Again, note that the spring 2020 wave is only small in size compared with the others because of limited test capability at that time. It would be useful if we could see this wave in more detail — ah, but we can! Remember we found a signal for this in the ambulance ‘cardiac and respiratory arrest’ data about a month ago:
Here I’ve highlighted the December 2019 signal in the data that we identified in the post last month — the peak of this wave occurred about 100 days before the peak of the main spring 2020 covid wave.
That’s rather a lot of data, and certainly enough for one day. I’ll finish for today with a summary and a prediction.
The standard model used for predicting covid waves around the world is SIR, that is individuals are susceptible, become infected and go on to infect others, and then become recovered and are resistant to reinfection (at least for some time). This SIR model cannot describe the wave features I had described in this document.
Instead, covid appears to intrinsically come in waves, with some waves feeding a new wave soon after (often around 40-80 days) and perhaps with each wave merging to some extent.

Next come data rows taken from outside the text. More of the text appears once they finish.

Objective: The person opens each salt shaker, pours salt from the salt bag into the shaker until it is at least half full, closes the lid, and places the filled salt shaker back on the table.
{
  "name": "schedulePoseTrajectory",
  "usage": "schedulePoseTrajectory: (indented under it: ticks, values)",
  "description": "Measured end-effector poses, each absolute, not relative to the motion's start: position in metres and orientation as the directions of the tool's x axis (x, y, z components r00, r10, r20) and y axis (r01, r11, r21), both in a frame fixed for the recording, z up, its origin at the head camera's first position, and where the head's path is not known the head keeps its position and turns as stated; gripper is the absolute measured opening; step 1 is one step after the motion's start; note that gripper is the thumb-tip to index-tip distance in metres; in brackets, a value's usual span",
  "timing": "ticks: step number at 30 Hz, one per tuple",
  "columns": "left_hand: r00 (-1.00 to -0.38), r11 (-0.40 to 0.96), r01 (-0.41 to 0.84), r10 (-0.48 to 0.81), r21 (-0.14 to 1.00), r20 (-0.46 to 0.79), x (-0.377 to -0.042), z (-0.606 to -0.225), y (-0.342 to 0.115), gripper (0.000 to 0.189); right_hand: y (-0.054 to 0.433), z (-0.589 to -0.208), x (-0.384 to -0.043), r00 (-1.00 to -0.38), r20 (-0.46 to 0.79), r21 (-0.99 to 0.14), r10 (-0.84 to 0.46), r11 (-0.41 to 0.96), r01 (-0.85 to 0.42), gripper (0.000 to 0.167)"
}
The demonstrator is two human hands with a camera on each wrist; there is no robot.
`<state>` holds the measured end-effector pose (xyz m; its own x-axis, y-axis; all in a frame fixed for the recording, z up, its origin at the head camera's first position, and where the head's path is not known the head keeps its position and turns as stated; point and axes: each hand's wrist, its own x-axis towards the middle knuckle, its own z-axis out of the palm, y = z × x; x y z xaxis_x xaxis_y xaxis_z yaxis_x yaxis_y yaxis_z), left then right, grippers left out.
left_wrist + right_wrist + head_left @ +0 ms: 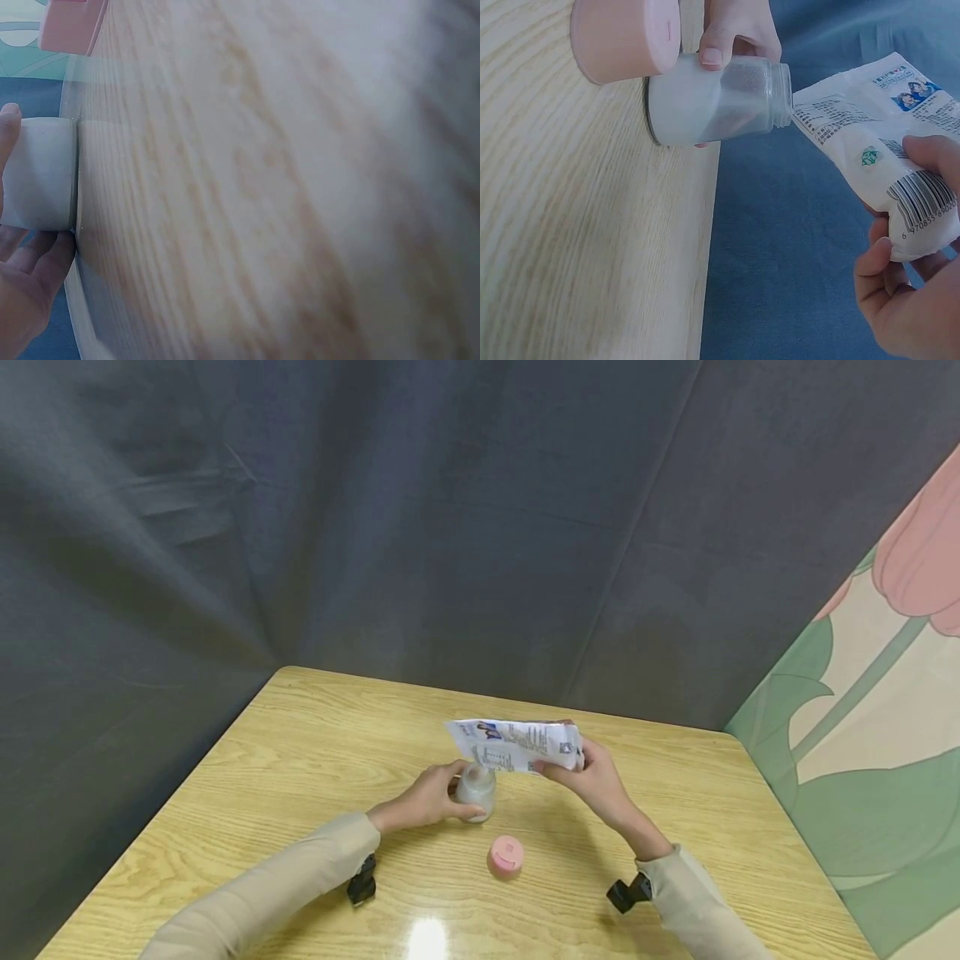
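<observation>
A small clear glass jar (pixel 720 101) stands upright on the table, much of it filled with something white. My left hand (pixel 423 797) grips the jar's side, thumb on the near side. Above it, my right hand (pixel 596 785) holds a white printed packet (pixel 521 746), pinched at its right end between thumb and fingers. The packet slants down toward the jar, its narrow corner right at the open mouth in the right wrist view. Barcode and small print show on its side. A pink lid (pixel 506 857) lies on the table in front of the jar.
The light wooden table (pixel 337 718) reaches back to a dark blue-grey curtain (pixel 450 527). A panel with painted tulips (pixel 892 693) borders the right side. Dark wrist-worn devices hang beneath both sleeves, the left one (pixel 362 883) close over the table.
</observation>
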<state>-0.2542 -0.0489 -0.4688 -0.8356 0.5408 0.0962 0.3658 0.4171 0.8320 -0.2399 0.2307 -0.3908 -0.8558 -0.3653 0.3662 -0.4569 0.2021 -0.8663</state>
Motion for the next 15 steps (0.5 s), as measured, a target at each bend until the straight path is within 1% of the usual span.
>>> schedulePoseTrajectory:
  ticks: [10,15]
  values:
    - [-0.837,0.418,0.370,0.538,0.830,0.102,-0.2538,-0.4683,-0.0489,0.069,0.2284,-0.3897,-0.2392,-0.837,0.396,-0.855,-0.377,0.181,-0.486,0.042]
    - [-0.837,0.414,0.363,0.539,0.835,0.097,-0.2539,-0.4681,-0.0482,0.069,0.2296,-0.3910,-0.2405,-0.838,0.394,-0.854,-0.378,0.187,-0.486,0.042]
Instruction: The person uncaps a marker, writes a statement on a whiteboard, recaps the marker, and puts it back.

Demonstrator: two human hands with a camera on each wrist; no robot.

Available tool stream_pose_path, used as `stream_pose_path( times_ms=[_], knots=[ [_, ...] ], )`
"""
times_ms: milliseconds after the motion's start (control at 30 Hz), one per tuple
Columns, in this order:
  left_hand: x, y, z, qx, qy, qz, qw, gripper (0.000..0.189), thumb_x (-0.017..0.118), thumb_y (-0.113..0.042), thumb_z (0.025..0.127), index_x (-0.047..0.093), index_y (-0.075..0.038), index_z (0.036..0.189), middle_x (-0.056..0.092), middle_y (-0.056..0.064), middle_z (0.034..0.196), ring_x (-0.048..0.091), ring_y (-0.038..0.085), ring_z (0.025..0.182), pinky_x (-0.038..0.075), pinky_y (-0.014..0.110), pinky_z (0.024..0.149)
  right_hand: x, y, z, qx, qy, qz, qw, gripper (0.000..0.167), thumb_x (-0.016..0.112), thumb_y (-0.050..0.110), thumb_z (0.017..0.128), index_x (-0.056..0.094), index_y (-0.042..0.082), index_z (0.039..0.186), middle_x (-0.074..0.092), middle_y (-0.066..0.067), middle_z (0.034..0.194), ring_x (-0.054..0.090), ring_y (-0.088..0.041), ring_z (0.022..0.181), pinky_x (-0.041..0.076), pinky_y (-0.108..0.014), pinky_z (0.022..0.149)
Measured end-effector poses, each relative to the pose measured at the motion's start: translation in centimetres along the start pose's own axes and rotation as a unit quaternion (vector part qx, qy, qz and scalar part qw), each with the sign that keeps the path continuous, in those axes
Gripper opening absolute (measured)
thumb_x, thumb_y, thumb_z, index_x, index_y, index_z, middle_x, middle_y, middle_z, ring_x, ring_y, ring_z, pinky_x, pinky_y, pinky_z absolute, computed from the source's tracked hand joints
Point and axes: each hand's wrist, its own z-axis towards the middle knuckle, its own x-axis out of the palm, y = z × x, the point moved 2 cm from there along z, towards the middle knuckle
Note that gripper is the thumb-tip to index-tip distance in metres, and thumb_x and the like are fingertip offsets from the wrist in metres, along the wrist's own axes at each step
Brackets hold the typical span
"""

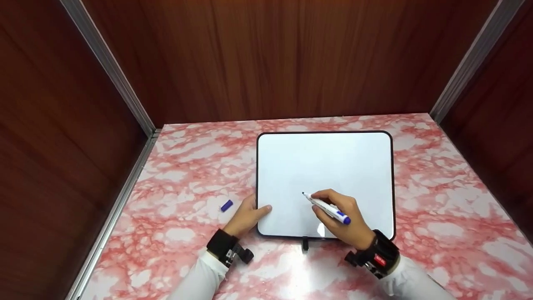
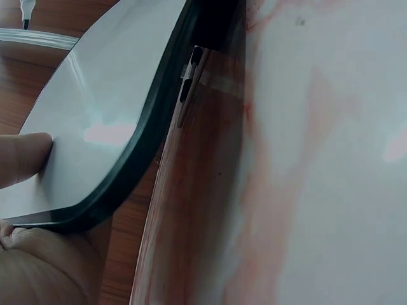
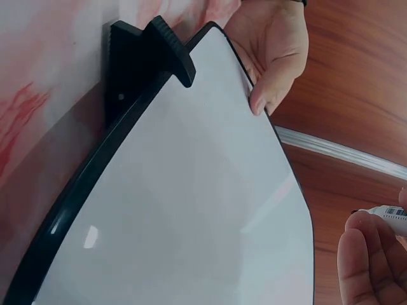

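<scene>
A whiteboard (image 1: 325, 166) with a thin black frame leans back on a black stand (image 3: 137, 70), its surface bare white. My left hand (image 1: 246, 216) grips its lower left edge, the thumb (image 2: 25, 155) on the white face and the other fingers behind. In my right hand (image 1: 343, 216) is a white marker (image 1: 327, 208) with a blue end, held like a pen between thumb and fingers. Its dark tip is uncapped and points up and left, overlapping the lower middle of the board in the head view. Left of the left hand lies a blue marker cap (image 1: 226, 205).
The table (image 1: 187, 166) has a red and white marbled top. Brown wood-look panels (image 1: 291, 62) with metal corner strips stand behind it and on both sides. A black foot (image 1: 305, 243) of the stand juts out below the board's lower edge.
</scene>
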Motion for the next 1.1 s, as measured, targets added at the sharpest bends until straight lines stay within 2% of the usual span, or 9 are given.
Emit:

Other times the delay between waves is much larger, with relatively low case numbers between each wave.
What’s more, covid has other aspects that are difficult to square with SIR theory, such as relatively low household transmission rates and the lack of evidence from human challenge trials.
One mechanism that could create this effect is via a relatively low number of people that are responsible for spreading the disease — the superspreaders:
Each covid wave starts with some of these individuals becoming activated; these then are responsible for the the vast majority of new cases.
Superspreaders remain active for a period of time, possibly around 2-3 weeks. It is important to note that this is a longer infectious period than assumed in the SIR model, which tends to be for only 4-7 days duration.
Each covid wave is formed by multiple superspreaders becoming activated — their activation period doesn’t align completely, resulting in covid waves of around 8 weeks in duration, with some potential for overlapping waves.
While there is some onwards transmission from non-superspreaders, this is relatively rare.
Superspreaders are created during a covid wave, but they do not become activated at the point of infection. Instead, they remain dormant for some time, usually between 40 and 80 days.
Once the supply of superspreaders has become exhausted the wave sequence ends.
Covid waves return when new superspreaders become available.
In my next post I’ll describe the immunological supporting evidence.
Finally, a theory is no good without a prediction — anyone can describe the past… I think New Zealand hasn’t finished a set of short-interval waves. The peak of the second wave was 75 days after the peak of the first; I predict a new wave is imminent, with a peak 50-75 days after the second peak — that is, around mid to late January. In order to peak by that time this predicted new wave will need to start in the next 10 days or so.
Very interesting analysis. I live in New Zealand. Our government enforces a brutal border restriction that sees New Zealand citizens forced to compete in a lottery in order to be able to re-enter their country. Our passports are better used for wine glass mats, because using them to enter New Zealand is practically impossible. Our government also controls all testing, all data, and all press coverage.
Very interesting, thanks for explaining it in this way. It'll be interesting to see if you're right about new zealand! 😄👍🏼 I wonder what makes someone a super spreader? It seems like some people are immune to covid. Super spreaders obviously have to incubate the virus, and they have to be social enough to contact various people.